-- Exercise instructions --
Look through the listing underneath for "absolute", and copy every line that has it.
++++++++
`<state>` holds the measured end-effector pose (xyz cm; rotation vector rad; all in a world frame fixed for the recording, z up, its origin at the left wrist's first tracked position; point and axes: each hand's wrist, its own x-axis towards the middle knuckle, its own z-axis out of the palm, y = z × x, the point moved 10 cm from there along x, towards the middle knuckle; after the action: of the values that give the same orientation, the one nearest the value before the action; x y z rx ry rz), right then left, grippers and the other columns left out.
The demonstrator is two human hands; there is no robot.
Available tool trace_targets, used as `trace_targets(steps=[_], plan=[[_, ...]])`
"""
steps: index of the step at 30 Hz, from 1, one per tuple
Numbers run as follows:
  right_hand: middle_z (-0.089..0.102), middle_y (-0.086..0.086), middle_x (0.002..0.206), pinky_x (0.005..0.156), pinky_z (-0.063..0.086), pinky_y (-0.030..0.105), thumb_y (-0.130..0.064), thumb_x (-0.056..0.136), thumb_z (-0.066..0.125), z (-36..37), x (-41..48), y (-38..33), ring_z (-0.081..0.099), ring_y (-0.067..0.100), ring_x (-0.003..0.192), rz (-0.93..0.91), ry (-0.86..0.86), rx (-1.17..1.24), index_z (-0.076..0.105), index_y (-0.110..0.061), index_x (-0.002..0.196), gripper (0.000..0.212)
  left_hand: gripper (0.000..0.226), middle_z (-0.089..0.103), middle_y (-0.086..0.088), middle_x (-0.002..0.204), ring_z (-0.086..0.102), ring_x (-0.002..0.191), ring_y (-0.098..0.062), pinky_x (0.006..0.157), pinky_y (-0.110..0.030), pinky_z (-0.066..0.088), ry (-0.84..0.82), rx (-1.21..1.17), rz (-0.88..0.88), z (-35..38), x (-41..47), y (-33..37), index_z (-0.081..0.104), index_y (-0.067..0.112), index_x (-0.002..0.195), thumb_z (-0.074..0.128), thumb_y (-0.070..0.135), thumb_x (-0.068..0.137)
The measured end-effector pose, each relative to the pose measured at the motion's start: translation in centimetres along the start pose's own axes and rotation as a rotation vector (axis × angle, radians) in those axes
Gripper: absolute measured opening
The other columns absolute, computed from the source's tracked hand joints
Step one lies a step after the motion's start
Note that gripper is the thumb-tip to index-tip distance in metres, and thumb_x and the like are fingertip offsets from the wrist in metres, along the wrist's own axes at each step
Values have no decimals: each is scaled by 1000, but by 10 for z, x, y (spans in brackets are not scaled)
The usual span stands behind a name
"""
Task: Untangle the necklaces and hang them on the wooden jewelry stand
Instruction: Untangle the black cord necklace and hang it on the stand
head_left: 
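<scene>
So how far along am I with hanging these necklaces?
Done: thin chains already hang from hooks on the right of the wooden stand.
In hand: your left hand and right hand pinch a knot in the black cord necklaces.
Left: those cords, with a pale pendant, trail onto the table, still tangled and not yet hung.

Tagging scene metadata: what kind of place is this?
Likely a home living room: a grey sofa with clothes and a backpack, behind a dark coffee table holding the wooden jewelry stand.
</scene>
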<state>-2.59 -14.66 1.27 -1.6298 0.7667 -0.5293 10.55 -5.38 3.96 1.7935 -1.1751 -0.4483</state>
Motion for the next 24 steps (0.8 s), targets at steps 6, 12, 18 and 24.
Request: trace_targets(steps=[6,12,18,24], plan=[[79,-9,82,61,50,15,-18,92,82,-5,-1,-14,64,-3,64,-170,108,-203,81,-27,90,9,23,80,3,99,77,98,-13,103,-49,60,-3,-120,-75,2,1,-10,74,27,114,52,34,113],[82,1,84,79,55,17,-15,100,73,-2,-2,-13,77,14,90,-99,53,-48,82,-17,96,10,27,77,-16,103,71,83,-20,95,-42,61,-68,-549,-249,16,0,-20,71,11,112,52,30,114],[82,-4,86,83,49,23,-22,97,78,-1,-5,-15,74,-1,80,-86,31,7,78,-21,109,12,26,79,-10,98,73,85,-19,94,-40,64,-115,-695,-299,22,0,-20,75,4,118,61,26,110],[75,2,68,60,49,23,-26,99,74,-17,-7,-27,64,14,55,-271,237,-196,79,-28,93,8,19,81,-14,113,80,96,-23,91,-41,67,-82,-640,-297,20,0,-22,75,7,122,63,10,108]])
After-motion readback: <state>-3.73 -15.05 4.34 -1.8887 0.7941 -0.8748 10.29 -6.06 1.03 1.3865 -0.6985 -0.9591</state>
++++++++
-- Task solution --
Gripper: absolute measured opening
The other columns absolute, computed from the source's tracked hand joints

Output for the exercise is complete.